With everything and the European background that precedes her, especially in Berlin, Cristina has connected with the Latin American landscapes, first in Peru, then in Mexico, “I feel a great community spirit, there has been a great conversion of energy, it is different when I’m here.”

The pieces

Cristina describes her work: “it is about wings of light, they carry obsidian, because it is the transforming stone and amber that acts as fossilized memory, it is found in the main sites of Chiapas.”

He explains that the entire image of the butterfly with four mirrors is accompanied and acts through a psychoanalytic character to see things of life or death. “This dark butterfly came down to earth with an invisible cloak, it is that force of the butterfly woman that can repair herself with the beating of her wings.”

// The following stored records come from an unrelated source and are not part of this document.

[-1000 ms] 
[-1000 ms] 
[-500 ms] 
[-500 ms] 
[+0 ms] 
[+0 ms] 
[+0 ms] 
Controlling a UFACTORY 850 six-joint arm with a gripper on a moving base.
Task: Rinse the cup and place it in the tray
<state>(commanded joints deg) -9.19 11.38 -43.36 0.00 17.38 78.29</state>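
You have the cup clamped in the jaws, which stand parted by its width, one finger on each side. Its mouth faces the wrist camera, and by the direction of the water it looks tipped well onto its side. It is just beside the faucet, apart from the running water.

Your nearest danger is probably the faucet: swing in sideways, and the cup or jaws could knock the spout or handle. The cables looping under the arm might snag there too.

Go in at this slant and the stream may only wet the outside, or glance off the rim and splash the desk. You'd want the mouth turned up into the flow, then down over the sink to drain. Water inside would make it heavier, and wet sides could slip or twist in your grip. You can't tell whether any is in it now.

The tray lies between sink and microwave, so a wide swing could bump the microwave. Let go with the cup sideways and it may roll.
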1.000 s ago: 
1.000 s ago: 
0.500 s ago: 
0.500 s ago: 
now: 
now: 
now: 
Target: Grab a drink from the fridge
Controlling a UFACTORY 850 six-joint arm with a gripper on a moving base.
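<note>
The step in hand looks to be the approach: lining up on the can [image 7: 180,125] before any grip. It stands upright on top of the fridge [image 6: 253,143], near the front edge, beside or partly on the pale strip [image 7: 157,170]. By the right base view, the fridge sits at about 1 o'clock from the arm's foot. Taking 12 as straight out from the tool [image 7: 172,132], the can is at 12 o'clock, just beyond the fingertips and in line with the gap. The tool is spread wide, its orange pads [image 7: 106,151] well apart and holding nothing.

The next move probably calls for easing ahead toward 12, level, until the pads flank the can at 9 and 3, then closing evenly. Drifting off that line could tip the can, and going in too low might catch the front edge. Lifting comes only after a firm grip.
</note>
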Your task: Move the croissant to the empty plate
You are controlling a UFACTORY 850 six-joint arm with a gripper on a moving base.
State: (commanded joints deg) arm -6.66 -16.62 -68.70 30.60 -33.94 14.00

The result is wings of light to walk in the dark, hence the ‘black flutter’. “For me it is also about all this fluttering that we are experiencing as humanity, it is a portal that is opening to overcome the collective and internal crises. That is why this character also talks about historical violence, that past that we carry with us, but that through this element connects us with the present and the future”.

The accompanying pieces are part of a video performance that took place around the work between Oaxaca and San Cristóbal. “Several groups of women I worked with participated in it, they wrote a phrase that could serve as motivation and a message to encourage humanity. All the small sculptures that accompany the main piece are like shadows drawn from a devastated past. Each sculpture is a shadow of the women that appear in the video.”

Cristina hopes that all the languages ​​she uses, performance, sculpture, painting and drawing, are a vehicle that brings hope. “That all these feminine samples serve as medicine to heal a little all the maternal wound that we have carried since all time, that it works like an amulet.”

The artist stays in Mexico indefinitely, and is even developing another project that will take place in the community center of Teotitlán del Valle, called Inflorescence.

“I have done my entire career in Europe, in Spain, but now I have a lot of inspiration, I feel that my energy fits very well here, it is very balanced, that is why I am working on things from my culture, syncretizing with pre-Hispanic culture, gathering materials of the environment, of the land, resources of the territory, this is crucial for me at this time”.

More about the artist

Cristina Huarte (Zaragoza, 1988) graduated in Fine Arts from the University of Salamanca in 2011. Recently, she has received the “Aragonese Artist/for outstanding artist under 35 years of age” award for her artistic projection. In 2019 he received the Arts & Letters Award, awarded by the Heraldo de Aragón, currently, he is in different states of Mexico in various artistic residences: Galería Muy (San Cristóbal de las Casas, Chiapas), Estudio Abierto (Oaxaca), Ceiba Gráfica (Veracruz) with the support of the PICE (Spanish Cultural Action) scholarship.

His latest exhibitions and most important projects have been: “Kawsay”, a project that has been commissioned and exhibited at the Fundación Caja Rural de Aragón after his artistic residency in the Sacred Valley of the Incas (2019-2021). Kai Residence. Cusco, Peru.

Black Flutter

  • From March 7 to April 23
  • Place: Cultural Center of Spain in Mexico; Republic of Guatemala street 18, Center.
  • Open from 11:00 a.m. to 9:00 p.m.